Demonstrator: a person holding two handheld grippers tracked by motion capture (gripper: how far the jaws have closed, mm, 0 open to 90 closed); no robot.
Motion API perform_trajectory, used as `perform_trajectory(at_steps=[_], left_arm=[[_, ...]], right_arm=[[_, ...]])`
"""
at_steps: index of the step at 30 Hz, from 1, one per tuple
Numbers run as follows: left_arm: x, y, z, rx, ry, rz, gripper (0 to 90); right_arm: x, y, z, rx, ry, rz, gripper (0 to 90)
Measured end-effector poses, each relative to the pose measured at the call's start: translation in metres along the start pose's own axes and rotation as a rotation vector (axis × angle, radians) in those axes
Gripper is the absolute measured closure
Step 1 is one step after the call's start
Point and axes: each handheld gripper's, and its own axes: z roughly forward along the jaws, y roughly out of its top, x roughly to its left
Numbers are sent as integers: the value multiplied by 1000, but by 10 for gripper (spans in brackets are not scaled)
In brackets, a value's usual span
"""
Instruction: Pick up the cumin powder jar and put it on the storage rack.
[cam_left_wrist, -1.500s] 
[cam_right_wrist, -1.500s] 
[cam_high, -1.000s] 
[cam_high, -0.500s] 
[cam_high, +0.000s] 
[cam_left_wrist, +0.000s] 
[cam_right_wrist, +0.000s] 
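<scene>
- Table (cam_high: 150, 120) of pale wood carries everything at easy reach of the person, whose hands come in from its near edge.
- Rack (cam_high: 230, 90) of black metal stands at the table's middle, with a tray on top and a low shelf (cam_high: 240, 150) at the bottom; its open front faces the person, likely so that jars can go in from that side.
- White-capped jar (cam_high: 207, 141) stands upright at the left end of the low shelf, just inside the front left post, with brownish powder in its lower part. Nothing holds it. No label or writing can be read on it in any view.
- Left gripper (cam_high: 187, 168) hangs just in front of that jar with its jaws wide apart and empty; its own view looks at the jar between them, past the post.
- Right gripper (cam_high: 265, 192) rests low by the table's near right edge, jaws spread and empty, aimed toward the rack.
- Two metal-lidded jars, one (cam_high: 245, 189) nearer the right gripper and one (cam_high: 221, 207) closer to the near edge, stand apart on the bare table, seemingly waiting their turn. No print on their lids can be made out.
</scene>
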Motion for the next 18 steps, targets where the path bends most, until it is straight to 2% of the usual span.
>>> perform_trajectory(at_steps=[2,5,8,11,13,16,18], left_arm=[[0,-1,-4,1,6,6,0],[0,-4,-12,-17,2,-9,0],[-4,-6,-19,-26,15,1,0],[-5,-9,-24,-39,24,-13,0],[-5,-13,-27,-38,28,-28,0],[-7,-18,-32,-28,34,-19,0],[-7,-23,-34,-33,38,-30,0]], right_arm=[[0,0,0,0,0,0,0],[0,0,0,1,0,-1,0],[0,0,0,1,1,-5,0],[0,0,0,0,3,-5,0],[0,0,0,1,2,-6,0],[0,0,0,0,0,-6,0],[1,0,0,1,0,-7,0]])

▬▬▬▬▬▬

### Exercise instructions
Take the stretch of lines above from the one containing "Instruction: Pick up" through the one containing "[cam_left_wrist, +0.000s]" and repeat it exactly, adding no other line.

### Written reply
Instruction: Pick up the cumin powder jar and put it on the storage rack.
[cam_left_wrist, -1.500s] 
[cam_right_wrist, -1.500s] 
[cam_high, -1.000s] 
[cam_high, -0.500s] 
[cam_high, +0.000s] 
[cam_left_wrist, +0.000s] 

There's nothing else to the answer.